In queste condizioni cosa fare? come intervenire? L’abbandono della scuola, della fondamentale funzione della partecipazione, dell’incontro e del confronto fanno vincere soltanto i produttori di slogan. Come inarrestabili macchine pubblicitarie che – grazie anche allo strapotere televisivo – sanno vendere un prodotto senza che si abbia la possibilità di riflettere su cosa in realtà quel prodotto apparentemente appetibile produce.

Ricostruire la politica, ho scritto su queste pagine tempo fa. Dopo di allora è successo soltanto che slogan si è aggiunto a slogan ed è nata ‘Italia Viva’, mentre non c’è stato alcun provvedimento per porre le basi della rinascita culturale di un Paese ormai irriconoscibile. E visto che non ci sono i magnifici mecenati cinquecenteschi per dar vita a un nuovo Rinascimento, chi deve farlo se non lo Stato, i due rami del Parlamento, il Governo?

Non accade nulla di tutto questo perché siamo in perenne campagna elettorale e ci si illude di poter fermare salvinismo e sovranismo con una battaglia di parole. L’Italia che uscì dalle macerie della seconda guerra mondiale lo fece con lungimiranza, pazienza, capacità, coinvolgimento. Le macerie d’oggi sono di diversa natura ma altrettanto devastanti.
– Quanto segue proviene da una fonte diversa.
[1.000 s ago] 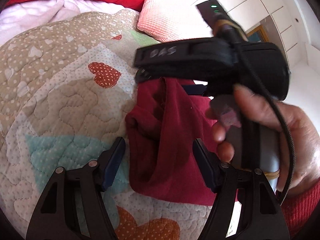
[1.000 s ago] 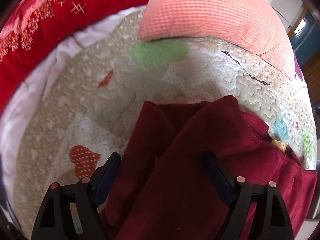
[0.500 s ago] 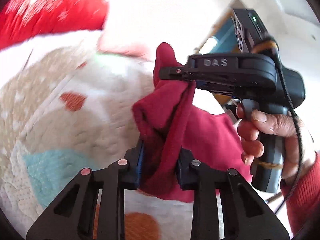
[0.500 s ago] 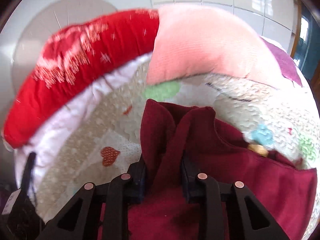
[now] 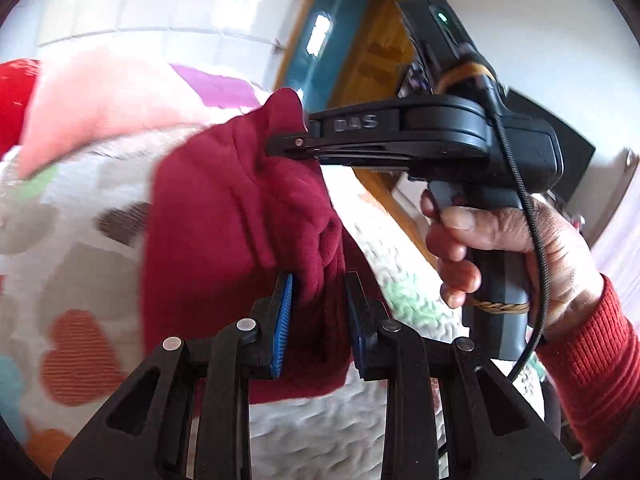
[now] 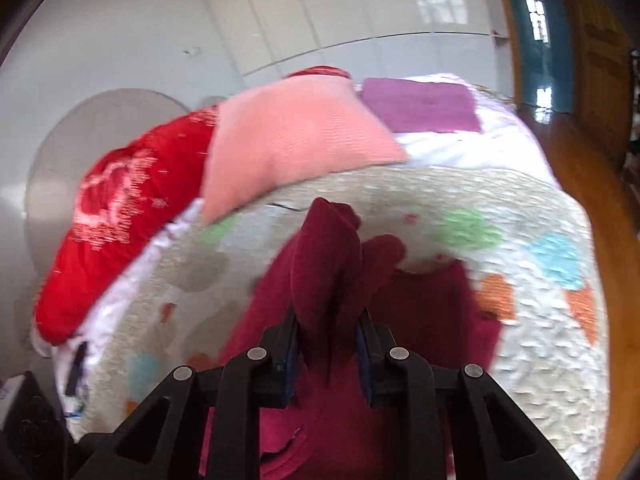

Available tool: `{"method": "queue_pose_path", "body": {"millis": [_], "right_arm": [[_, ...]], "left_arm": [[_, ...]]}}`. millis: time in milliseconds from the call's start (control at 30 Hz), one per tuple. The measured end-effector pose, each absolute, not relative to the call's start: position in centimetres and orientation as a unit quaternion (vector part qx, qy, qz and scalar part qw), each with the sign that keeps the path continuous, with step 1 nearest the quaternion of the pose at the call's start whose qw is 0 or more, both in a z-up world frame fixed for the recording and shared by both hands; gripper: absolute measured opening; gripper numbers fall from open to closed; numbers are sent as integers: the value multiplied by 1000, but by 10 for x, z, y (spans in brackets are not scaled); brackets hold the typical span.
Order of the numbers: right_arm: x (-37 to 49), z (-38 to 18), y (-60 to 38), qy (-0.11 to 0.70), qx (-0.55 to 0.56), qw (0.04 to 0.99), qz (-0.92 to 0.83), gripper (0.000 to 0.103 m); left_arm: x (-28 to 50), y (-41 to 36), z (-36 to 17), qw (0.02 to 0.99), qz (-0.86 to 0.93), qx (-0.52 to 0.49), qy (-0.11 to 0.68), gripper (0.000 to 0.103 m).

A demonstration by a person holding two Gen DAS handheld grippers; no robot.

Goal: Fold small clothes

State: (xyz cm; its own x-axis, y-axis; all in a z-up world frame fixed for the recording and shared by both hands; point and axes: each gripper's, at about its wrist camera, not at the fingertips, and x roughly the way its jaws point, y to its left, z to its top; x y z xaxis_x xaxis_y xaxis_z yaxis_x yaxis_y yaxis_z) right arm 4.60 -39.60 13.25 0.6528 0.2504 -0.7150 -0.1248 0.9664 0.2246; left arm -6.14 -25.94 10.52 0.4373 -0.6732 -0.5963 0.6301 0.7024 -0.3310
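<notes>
Hold the dark red fleece garment (image 5: 224,216) clenched in the left claw (image 5: 318,304), right claw (image 6: 326,332) closing on cloth too; raise both evenly above the heart-patterned quilted bedspread (image 5: 80,240), edge taut.

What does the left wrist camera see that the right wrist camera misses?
Only the left view shows the right tool from outside, with the hand and red sleeve gripping it. Only the right view shows the red cushion fully and the wooden floor. Both show the maroon garment pinched, the patterned quilt and the pink pillow.
</notes>
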Motion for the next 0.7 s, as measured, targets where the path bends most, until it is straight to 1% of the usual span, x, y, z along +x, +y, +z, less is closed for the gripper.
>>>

Invece di bruciare la storia, bisognerebbe studiarla di più per capire come è stato possibile che in anni di forti contrapposizioni ideologiche questo Paese sia riuscito comunque a ricostruire se stesso, con i fatti, non con gli slogan, pensando realmente ai cittadini invece che limitarsi ad assistere ad una stancante battaglia puntata esclusivamente sul risultato elettorale.